Work order:
Look through the entries below. Report each line that has the word "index" in it.

Available data:
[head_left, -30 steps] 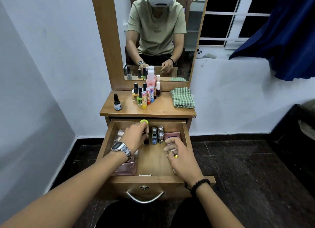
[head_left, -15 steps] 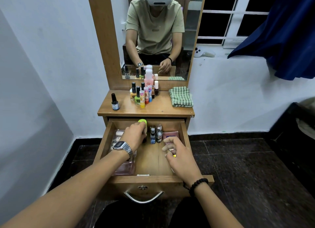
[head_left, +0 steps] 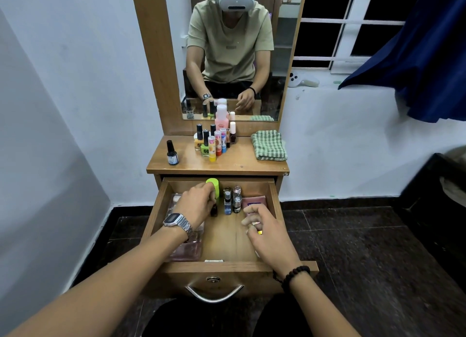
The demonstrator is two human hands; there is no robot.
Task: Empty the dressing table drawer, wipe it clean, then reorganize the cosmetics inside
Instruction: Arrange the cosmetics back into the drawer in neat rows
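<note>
Little has shifted since the earlier frames: the left hand (head_left: 199, 204) still curls its fingers around a small dark bottle (head_left: 214, 210) just below the green-capped container (head_left: 213, 186), and the right hand (head_left: 268, 233) still pinches a small yellow item (head_left: 259, 232). Both work inside the open wooden drawer (head_left: 274, 210), pulled out beneath the tabletop. Two small bottles (head_left: 232, 201) stand upright between the hands, beside a pink packet (head_left: 254, 201) at the back right.

Wooden dressing table (head_left: 234, 164) with its drawer (head_left: 219, 266) pulled open.
On top stand a lone dark bottle (head_left: 172, 153) at the left, a cluster of small bottles (head_left: 214, 141) by the mirror, and a folded green checked cloth (head_left: 268, 145) at the right; more bottles (head_left: 232, 200) stand inside the drawer.
</note>
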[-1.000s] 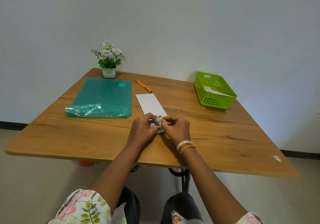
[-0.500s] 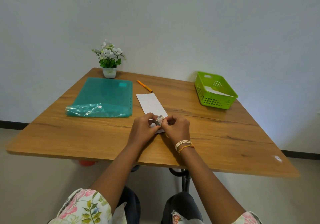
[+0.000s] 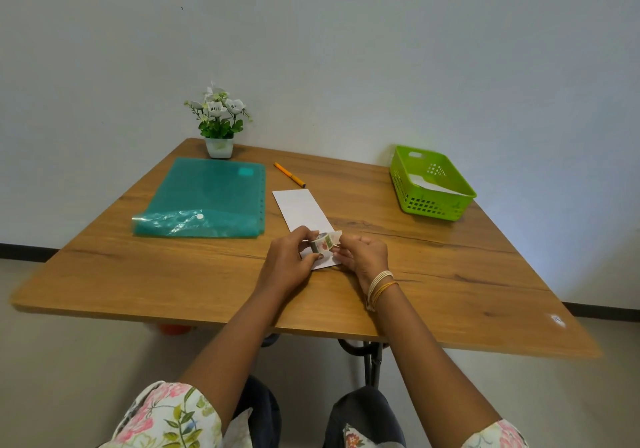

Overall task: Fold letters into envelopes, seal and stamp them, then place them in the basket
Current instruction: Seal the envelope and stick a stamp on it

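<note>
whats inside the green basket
White paper, likely an envelope, lies inside the green basket, leaning on its far wall. The near wall hides the basket's floor, so anything beneath it cannot be seen.

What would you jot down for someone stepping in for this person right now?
Left hand grips the small patterned tape roll; right hand pinches its pulled free end.
Both work over the near end of the white paper envelope, flat on the wooden table.
Green plastic basket at far right already holds white paper.
Left: stick the tape down, then put the envelope in the basket.
</note>
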A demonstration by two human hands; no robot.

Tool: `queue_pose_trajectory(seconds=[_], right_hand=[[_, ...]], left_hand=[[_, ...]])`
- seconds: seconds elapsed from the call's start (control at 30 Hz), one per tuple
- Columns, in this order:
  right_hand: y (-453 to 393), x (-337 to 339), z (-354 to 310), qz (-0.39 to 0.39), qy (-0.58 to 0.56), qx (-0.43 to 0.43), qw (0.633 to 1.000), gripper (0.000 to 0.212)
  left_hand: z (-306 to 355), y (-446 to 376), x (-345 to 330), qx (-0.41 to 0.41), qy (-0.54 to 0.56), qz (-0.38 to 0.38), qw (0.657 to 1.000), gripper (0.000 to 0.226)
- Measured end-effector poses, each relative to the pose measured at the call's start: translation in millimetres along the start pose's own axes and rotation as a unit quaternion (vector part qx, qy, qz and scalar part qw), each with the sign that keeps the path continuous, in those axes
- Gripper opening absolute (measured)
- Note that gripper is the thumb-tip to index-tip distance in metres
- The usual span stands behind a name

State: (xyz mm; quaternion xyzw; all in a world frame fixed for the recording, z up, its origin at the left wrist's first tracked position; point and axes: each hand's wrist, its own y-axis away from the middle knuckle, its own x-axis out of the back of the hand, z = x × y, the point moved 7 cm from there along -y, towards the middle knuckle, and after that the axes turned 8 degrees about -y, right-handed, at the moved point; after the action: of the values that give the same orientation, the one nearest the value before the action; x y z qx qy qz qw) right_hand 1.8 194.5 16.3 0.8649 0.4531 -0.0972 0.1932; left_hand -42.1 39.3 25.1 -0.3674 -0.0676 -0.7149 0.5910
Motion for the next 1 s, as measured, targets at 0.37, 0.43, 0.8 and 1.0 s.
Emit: queue_pose_trajectory(seconds=[0.37, 0.43, 0.8, 1.0], right_hand=[[-1.6, 4.5, -0.2, -0.023, -0.09, -0.077, 0.993, 0.008], [-0.4, 6.5, -1.4, -0.021, -0.104, -0.085, 0.991, 0.008], [2.4, 42.6, -5.3, 0.072, -0.063, 0.066, 0.993, 0.004], [3.3, 43.5, -8.3, 0.055, -0.109, 0.079, 0.989, 0.007]], left_hand=[[-0.2, 2.4, 3.6, -0.016, 0.043, 0.01, 0.999, 0.029], [-1.1, 2.5, 6.8, -0.01, 0.048, 0.029, 0.998, 0.028], [9.0, -20.8, -2.9, -0.03, -0.042, 0.034, 0.998, 0.034], [30.0, -57.2, -34.0, -0.029, -0.063, -0.008, 0.998, 0.028]])
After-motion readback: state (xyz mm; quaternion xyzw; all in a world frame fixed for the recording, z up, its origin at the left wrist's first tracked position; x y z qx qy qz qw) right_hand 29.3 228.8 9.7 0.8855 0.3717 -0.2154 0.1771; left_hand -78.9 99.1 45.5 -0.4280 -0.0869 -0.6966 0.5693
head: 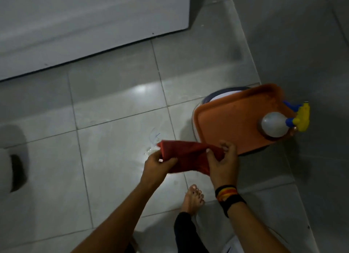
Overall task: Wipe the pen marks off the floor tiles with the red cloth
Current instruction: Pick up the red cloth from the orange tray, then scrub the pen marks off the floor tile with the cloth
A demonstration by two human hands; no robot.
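Observation:
The red cloth (186,154) is stretched between both hands above the floor. My left hand (157,165) grips its left end and my right hand (223,161) pinches its right end. Faint blue pen marks (154,136) show on a pale grey floor tile (113,149) just beyond the cloth's left corner. A small wet patch glints on the tile beside the marks.
An orange tray (234,118) rests on a round stool to the right, with a white spray bottle (275,126) with yellow and blue trigger lying on it. A white door (85,26) stands at the back. My bare foot (192,199) is below the hands. A grey wall runs along the right.

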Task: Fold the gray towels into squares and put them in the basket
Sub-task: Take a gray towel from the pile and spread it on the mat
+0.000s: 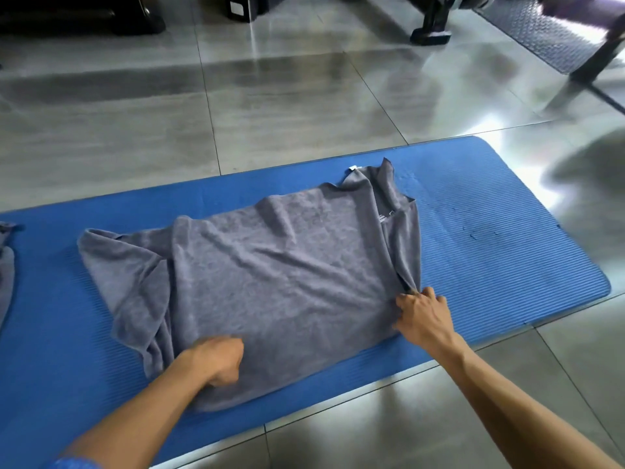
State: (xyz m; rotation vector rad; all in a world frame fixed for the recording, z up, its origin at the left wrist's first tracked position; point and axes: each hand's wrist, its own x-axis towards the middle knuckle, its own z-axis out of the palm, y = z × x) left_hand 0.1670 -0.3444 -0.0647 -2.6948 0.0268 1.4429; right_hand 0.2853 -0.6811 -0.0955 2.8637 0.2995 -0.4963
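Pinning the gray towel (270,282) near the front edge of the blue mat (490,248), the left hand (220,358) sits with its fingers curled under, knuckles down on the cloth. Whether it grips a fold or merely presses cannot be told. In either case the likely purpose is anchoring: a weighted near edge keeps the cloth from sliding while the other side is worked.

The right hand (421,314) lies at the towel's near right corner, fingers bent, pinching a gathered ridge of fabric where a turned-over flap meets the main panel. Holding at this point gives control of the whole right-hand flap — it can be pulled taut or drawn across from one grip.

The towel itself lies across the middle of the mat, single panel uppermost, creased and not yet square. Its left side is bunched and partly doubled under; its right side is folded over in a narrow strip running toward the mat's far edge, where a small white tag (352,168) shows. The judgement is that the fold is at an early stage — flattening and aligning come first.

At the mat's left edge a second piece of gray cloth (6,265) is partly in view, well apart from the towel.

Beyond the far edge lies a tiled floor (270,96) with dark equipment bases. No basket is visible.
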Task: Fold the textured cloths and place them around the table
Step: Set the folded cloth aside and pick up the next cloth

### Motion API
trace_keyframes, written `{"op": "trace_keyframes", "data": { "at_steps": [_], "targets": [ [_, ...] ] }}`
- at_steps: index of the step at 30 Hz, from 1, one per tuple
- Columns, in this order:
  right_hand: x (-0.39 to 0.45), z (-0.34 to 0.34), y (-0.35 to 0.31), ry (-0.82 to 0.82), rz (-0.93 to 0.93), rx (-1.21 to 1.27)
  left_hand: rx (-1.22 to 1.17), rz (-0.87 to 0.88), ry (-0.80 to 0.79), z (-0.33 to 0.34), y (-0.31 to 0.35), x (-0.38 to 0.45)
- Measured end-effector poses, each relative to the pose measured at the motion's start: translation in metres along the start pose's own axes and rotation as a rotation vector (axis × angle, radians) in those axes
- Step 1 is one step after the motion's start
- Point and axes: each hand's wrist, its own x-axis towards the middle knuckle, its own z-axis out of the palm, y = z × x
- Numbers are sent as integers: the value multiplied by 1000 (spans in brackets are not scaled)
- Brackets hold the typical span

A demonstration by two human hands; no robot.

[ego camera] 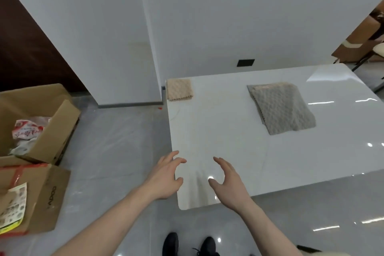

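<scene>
A glossy white table (228, 131) fills the middle right of the head view. A small folded beige textured cloth (179, 89) lies at its far left corner. A larger grey textured cloth (281, 108) lies flat toward the far right, with a beige edge showing under its far side. My left hand (166, 176) hovers over the table's near left edge, fingers spread and holding nothing. My right hand (228, 183) hovers over the near left corner, also spread and holding nothing. Both hands are far from both cloths.
Two open cardboard boxes (41, 122) with wrappers and paper stand on the grey floor at left. A white wall and pillar (124, 48) rise behind the table. A chair and boxes (363, 43) sit at far right. My dark shoes (187, 245) are below.
</scene>
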Motion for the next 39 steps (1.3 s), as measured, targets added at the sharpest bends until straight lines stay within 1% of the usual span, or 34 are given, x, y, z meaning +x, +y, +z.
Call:
{"op": "trace_keyframes", "data": {
  "at_steps": [4, 8, 12, 16, 21, 27, 30, 32, 35, 39],
  "targets": [
    [-26, -26, 21, 9, -4, 3, -45, 20, 30, 17, 37, -17],
    [-40, -60, 44, -2, -38, -21, -21, 34, 62, 38, 76, -24],
    [-56, -104, 81, -28, -93, -64, -55, 18, 147, 69, 124, -30],
    [-62, -143, 116, -67, -102, -109, -110, -3, 223, 96, 171, -44],
    [-44, -175, 125, -108, -167, -114, -103, -19, 229, 109, 191, -50],
    [-16, -205, 124, -98, -177, -104, -86, -65, 247, 95, 195, -15],
    [-2, -222, 134, -82, -174, -130, -61, -58, 207, 93, 204, 20],
    [2, -235, 145, -75, -145, -156, -33, -53, 161, 96, 217, 40],
    [6, -258, 158, -77, -131, -183, -96, -26, 167, 104, 239, 64],
    [27, -293, 175, -77, -122, -219, -107, -29, 166, 116, 267, 88]
  ]
}}
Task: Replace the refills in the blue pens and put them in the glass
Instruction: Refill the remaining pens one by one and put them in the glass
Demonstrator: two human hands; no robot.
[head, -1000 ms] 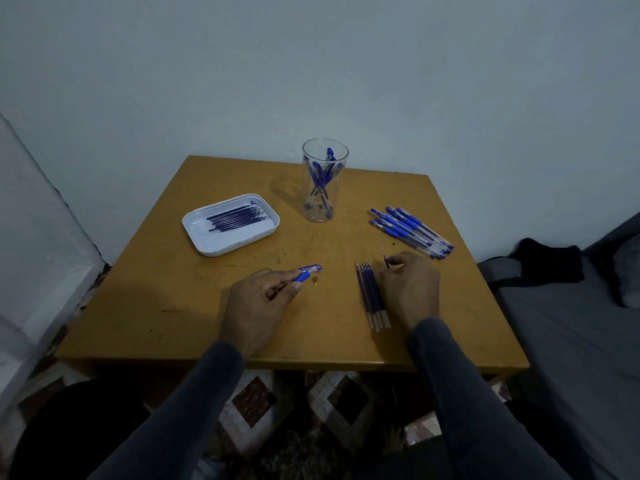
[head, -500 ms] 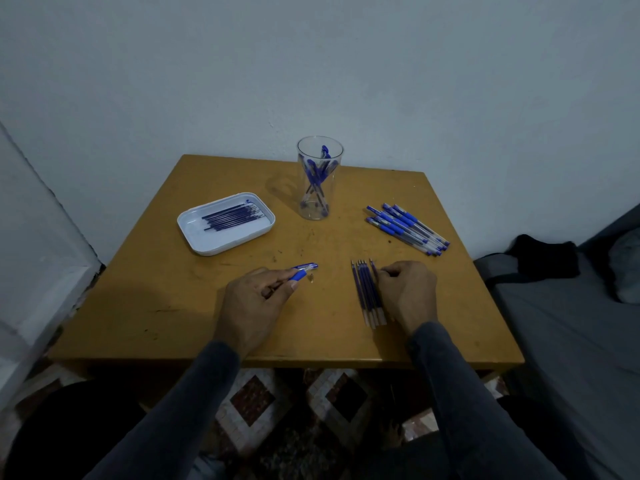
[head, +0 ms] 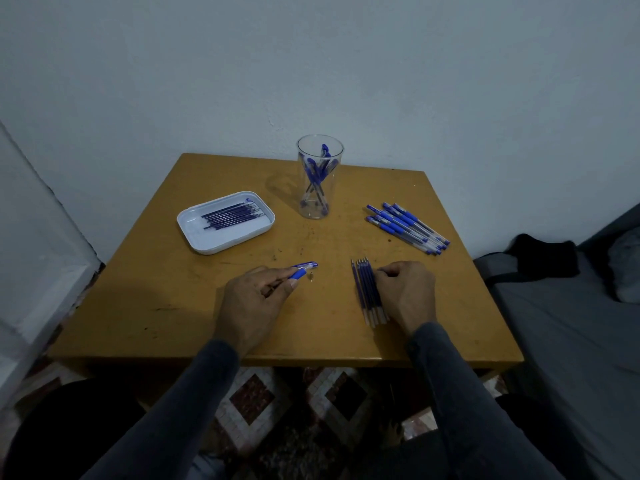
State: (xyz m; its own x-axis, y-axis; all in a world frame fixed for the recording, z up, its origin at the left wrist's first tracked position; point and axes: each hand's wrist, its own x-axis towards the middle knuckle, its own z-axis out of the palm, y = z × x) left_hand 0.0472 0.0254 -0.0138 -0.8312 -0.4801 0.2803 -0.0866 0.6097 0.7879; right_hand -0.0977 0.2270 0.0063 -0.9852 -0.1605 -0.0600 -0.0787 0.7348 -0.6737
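the right hand (head: 405, 292) has dropped curled onto the refills (head: 367, 292) near the table's front edge, seemingly picking one, left hand (head: 252, 299) still pinching the pen (head: 302, 269).

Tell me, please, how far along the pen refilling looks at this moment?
Partly done. Several blue pens already stand in the glass, and refills lie in the white tray, which look like the old ones. In hand: the left hand holds a pen, while the right hand picks at the refills beside it. Left: the row of pens lying right of the glass.
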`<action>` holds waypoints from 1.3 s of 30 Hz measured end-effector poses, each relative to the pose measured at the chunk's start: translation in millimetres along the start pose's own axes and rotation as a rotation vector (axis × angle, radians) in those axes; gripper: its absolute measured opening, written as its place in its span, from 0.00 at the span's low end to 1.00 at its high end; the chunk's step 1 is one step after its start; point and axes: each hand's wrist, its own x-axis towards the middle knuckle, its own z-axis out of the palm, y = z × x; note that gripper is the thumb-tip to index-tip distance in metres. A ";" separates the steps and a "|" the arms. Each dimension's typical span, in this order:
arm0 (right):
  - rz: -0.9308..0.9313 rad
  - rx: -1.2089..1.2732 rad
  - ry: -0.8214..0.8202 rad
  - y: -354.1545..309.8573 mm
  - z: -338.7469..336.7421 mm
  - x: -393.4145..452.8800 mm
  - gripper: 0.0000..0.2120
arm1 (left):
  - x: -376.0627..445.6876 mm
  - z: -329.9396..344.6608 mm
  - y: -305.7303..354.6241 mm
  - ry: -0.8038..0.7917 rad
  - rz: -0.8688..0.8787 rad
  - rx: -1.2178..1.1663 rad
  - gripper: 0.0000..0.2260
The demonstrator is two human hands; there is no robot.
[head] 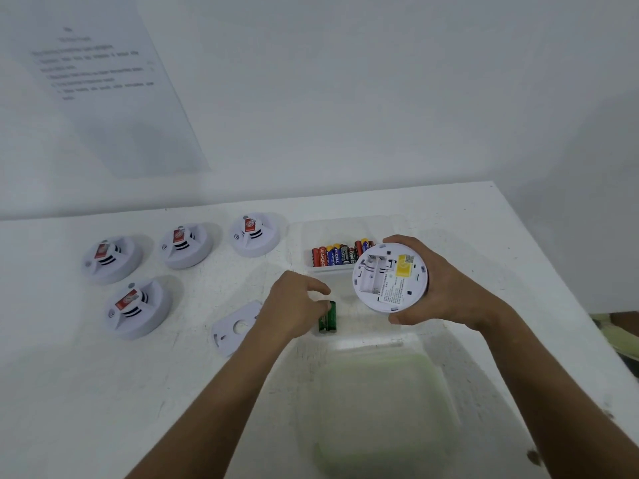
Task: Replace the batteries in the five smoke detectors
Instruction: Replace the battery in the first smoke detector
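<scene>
Head view. The right hand (446, 288) grips a smoke detector (390, 276) by its rim, thumb at the near edge and fingers (397, 240) curled over the far edge, holding it above the desk (484, 236) with the back turned up. Its battery bay, on the side away from the palm, stands empty. The left hand (294, 305) reaches down with curled fingers (320, 288) to two green batteries (327, 318) lying on the desk just beyond the fingertips; whether it already pinches them cannot be told. A tray of mixed batteries (337, 255) sits just past the left fingertips, partly behind the detector. The detached mounting plate (237, 328) lies beside the left wrist; four further detectors (138, 305) stand face up, well apart from both hands.

Step in hand, as judged: the first detector is opened and emptied. The next move calls for taking cells from the tray and seating them in the bay with polarity matched, while the right hand keeps the bay level.
</scene>
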 end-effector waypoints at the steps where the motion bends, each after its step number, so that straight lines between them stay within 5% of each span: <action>1: 0.002 0.004 0.000 -0.3 -0.3 -0.2 0.45 | -1.8 -4.8 0.8 0.028 0.014 -0.021 0.11; 8: -0.010 0.027 0.055 -5.2 -8.6 -2.7 0.46 | 43.8 -48.3 7.5 0.198 0.090 0.045 0.11; 15: -0.014 0.021 0.063 -2.5 -15.0 -2.1 0.46 | 102.4 -49.2 18.0 -0.169 0.003 0.356 0.20; 23: -0.022 0.036 0.070 6.0 -19.1 -2.8 0.45 | 112.4 -45.1 30.7 -0.349 0.008 0.569 0.18; 31: -0.025 0.030 0.079 9.5 -21.1 -3.5 0.45 | 104.3 -44.9 31.0 -0.200 -0.011 0.337 0.16; 39: -0.046 0.036 0.053 -1.3 -16.5 4.4 0.46 | 55.5 -65.6 55.4 0.203 0.130 0.031 0.05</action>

Solution to this problem:
- Note that gripper is the thumb-tip to index-tip distance in metres
- at_steps: index of the step at 30 Hz, from 1, one per tuple
`<action>` holds waypoints from 1.3 s of 30 Hz measured end-effector poses, each relative to the pose measured at the chunk's start: translation in millimetres along the start pose's own axes and rotation as a rotation vector (axis × angle, radians) in those axes; gripper: its absolute measured opening, written as its place in its span, from 0.00 at the span's low end to 1.00 at its high end; the chunk's step 1 is one step after its start; point and axes: each hand's wrist, its own x-axis towards the middle knuckle, its own z-axis out of the palm, y = z × x; note that gripper is the thumb-tip to index-tip distance in metres. A ";" separates the steps and a "|" the arms. Each dimension's typical span, in this order:

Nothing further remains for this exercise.